Among the lines below, a stretch begins at the one with "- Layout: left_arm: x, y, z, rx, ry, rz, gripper" and ends at the one with "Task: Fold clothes". Repeat that stretch exactly, ends included.

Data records

^^^^^^^^^^^^^^^^

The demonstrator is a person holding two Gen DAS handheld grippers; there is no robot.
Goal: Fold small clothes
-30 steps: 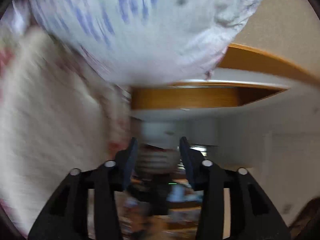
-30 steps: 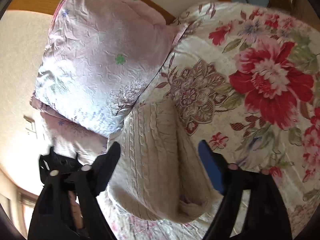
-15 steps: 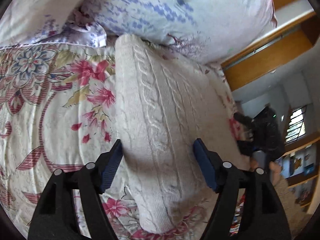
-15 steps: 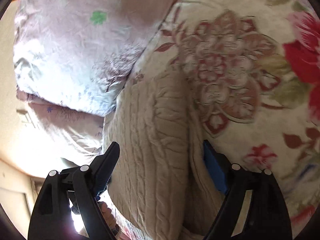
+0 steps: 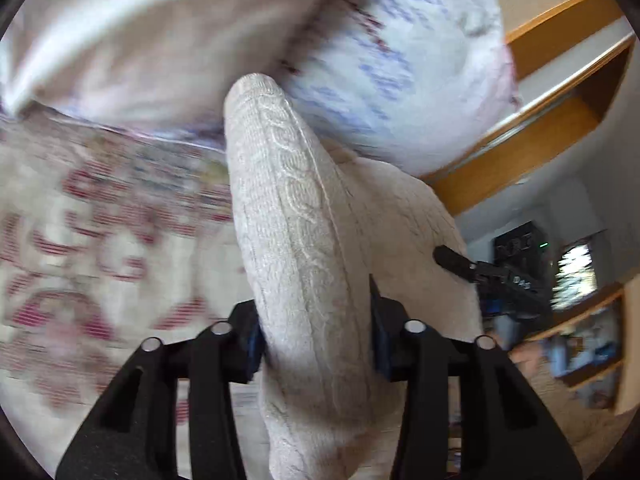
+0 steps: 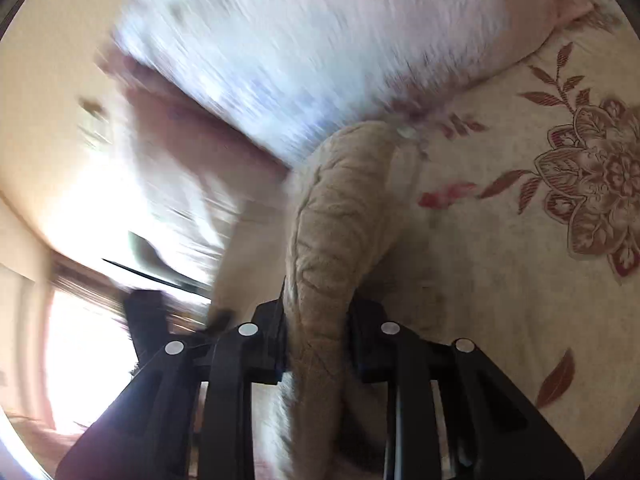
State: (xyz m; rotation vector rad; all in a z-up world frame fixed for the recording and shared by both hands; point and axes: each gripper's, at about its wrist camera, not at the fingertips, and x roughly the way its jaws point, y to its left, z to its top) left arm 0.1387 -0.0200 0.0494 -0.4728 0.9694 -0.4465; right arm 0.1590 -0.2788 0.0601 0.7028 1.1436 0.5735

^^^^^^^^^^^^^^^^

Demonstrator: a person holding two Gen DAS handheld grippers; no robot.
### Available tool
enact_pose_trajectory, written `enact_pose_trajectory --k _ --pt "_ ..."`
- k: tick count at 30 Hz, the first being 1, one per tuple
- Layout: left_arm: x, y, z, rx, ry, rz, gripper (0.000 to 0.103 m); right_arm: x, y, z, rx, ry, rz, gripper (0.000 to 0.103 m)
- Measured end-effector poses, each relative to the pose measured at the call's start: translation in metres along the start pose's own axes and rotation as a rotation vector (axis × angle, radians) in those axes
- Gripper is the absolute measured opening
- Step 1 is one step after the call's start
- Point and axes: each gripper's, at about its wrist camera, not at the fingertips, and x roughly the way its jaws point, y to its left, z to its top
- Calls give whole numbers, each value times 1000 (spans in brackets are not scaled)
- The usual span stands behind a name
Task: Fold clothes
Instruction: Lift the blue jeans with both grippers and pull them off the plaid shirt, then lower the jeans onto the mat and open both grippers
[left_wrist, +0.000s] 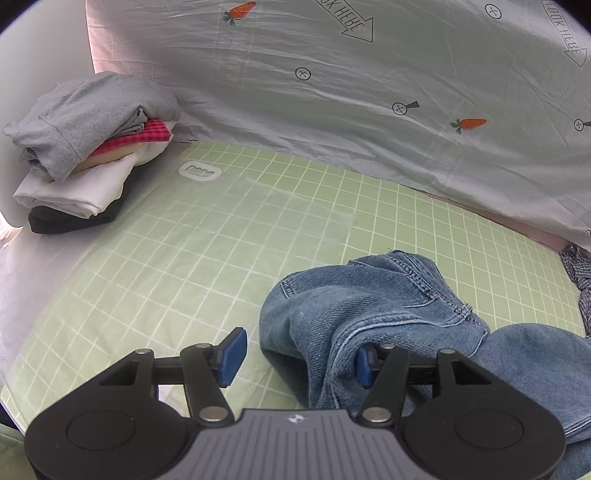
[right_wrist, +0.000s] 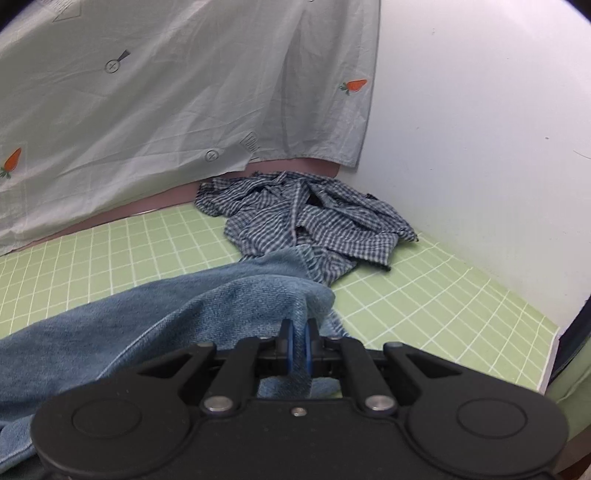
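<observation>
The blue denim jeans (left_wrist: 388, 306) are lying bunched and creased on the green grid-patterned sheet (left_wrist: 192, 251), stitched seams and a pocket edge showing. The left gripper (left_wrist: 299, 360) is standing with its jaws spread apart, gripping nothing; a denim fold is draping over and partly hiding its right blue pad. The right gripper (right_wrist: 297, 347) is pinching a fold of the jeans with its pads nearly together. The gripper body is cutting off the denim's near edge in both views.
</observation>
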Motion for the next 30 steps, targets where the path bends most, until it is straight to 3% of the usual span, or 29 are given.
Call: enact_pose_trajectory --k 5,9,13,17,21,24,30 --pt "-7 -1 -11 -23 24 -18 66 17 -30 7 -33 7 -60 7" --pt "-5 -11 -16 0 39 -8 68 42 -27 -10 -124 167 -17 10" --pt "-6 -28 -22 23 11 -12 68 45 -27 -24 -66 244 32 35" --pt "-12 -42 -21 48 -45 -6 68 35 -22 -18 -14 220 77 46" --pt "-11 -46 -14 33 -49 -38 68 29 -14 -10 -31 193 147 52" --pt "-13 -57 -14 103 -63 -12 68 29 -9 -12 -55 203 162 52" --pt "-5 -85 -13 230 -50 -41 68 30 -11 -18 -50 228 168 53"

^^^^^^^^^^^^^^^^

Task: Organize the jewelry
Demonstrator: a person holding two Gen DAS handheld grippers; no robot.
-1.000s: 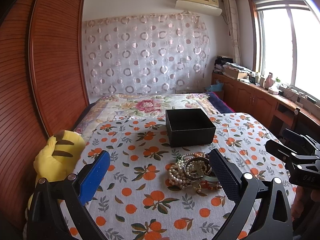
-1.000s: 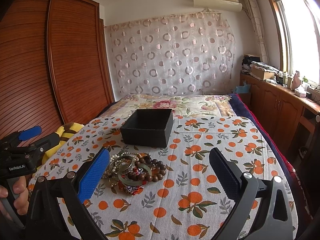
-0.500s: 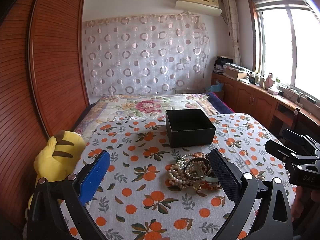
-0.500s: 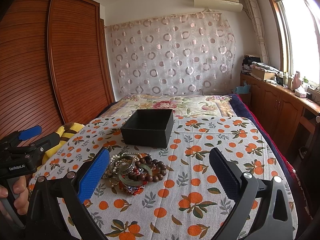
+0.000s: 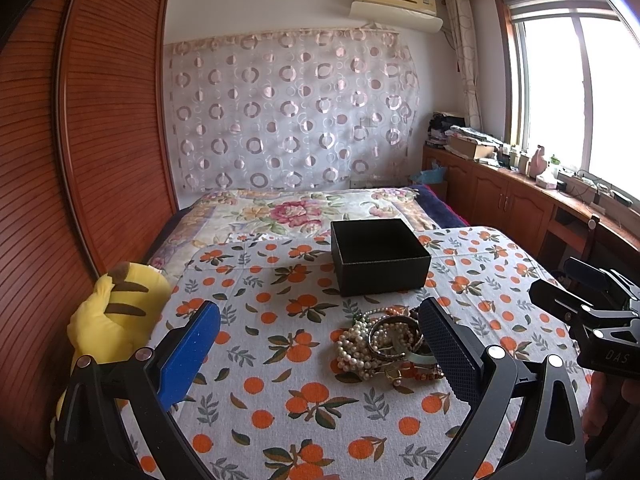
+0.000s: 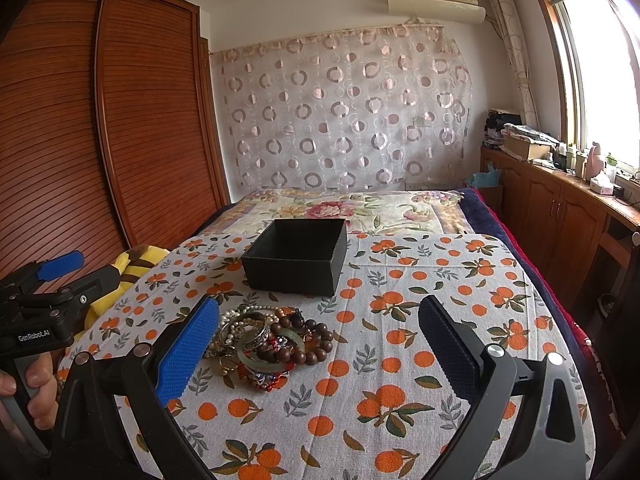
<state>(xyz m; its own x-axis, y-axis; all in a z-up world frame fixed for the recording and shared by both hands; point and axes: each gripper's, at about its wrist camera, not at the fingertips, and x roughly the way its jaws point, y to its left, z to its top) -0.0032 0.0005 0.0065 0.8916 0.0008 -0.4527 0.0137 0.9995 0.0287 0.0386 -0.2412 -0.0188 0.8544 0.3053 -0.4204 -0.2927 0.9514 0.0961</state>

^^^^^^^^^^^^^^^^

> [Expected answer]
- Layout: left_arm: x, y, z, rx, ry, rz, gripper (0.000 to 0.103 m); right_arm: x, y, z, rx, ry, rz, gripper (0.000 to 0.103 m)
- Measured end-effector poses, each relative to the pose measured at the call's start: translation in metres along the start pose's own axes and rotation as a rotation vector (axis × angle, radians) in those axes
- Gripper is the absolute measured opening
- Step 1 is one step after the call's start
- Point and axes: each gripper's, at about its wrist camera, not at the fingertips, and x roughly the way its jaws point, y to its left, z to its top
- Calls give whole numbers, each value times 1000 (spans in brackets are not scaled)
- The usual span stands behind a name
Task: Fold clothes

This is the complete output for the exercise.